Don’t worry, neither did my husband. We can cut to the end of this crazy night;
I am healthy now, but terrified to get pregnant again.
After this second miscarriage, I
struggled on how to wrap my head around what I was feeling inside. The first
two weeks I spent bouncing between needing to work out my anger and my husband
reminding me I had just been through a traumatic event. I was angry because I
lost control of my body, and my body lost the baby; definitely a vicious cycle.

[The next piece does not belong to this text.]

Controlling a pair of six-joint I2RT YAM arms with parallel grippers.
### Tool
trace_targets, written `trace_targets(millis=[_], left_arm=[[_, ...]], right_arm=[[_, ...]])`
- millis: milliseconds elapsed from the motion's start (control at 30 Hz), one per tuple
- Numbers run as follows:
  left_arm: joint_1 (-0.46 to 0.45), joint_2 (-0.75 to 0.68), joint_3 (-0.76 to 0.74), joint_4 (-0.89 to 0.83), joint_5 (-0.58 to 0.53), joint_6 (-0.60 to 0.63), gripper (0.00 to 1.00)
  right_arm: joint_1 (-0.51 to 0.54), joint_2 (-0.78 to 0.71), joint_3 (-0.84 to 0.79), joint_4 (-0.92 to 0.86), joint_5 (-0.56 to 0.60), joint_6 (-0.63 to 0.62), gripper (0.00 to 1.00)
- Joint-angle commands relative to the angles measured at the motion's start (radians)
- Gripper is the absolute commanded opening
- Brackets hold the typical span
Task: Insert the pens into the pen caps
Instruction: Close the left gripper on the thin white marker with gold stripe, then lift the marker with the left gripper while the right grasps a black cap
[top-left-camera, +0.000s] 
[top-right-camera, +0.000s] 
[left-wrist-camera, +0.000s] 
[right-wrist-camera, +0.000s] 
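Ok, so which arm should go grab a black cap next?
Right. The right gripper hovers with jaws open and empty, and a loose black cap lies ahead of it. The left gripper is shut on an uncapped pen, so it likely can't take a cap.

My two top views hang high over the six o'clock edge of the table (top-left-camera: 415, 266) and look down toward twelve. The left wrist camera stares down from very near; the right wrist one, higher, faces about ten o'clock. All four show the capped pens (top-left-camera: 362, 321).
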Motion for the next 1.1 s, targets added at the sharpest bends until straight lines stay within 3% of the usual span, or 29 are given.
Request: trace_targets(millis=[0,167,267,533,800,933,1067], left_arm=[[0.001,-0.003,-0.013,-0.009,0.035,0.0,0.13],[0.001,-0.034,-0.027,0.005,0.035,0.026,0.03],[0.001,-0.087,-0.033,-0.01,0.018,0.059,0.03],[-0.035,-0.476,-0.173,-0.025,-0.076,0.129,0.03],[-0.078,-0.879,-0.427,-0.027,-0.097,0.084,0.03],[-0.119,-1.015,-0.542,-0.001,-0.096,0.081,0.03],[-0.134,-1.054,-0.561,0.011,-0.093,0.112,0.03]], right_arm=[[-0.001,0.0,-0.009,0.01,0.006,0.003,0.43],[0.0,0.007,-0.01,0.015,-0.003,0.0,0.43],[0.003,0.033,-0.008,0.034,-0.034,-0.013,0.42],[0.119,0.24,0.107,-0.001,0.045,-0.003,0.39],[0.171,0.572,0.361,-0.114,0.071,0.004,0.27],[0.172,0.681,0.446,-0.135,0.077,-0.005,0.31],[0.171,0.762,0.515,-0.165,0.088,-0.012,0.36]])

Once I went back for my two week follow up appointment, the loss of the baby
hit me like a ton of bricks. I shut down. I mean I crawled into bed and sobbed
for hours and hours. Crossfit helped me reign in my anger and self-loathing, I
was able to channel my deep hurt towards something productive. There was a day
we had, I believe, 3 minutes to flip a tractor tire as many times as possible;
as I neared the end of my designated time, my friend Lexy yelled at me to dig
deep, and let out. I’ve never pulled from so much fire deep down in me as I did
that day; I can honestly tell you having her yell that at me made me push. I
needed that. That day, I left my anger with the tire, and took back some peace.
Ever since then, I leave my anger on the equipment, and walk away with my
peace. It has taken me a while to figure out how give everything there, and
walk away lighter than I walked in, but I am so glad I have. I owe Lexy a lot
for being there for me, even to this day; she is one kick butt friend.
If you
know me, you know I’m not an overly emotional sort of person.
BUT, I do have to say, that night made me love and care for my husband more
than I thought possible. I distinctly remember waking up with fright, if I
couldn’t feel his touch. He sat in an uncomfortable chair, in the middle of the
night, holding my hand so that I would feel safe. I truly love this man.
Update: Right
now, my loving husband is deployed, and I am left to wrangle my insane
household. There are days where I feel like I am drowning, but the better days
keep me afloat. I’m still terrified to
get pregnant again, and I really don’t want medical intervention to help the
process. I’m getting more serious about Crossfit, and enjoying the physical and
emotional strength gains that come with this amazing sport. Well, this is all I
have for today.
*I’m sorry if this is choppy, but this about how well my
brain held onto the memory of the night.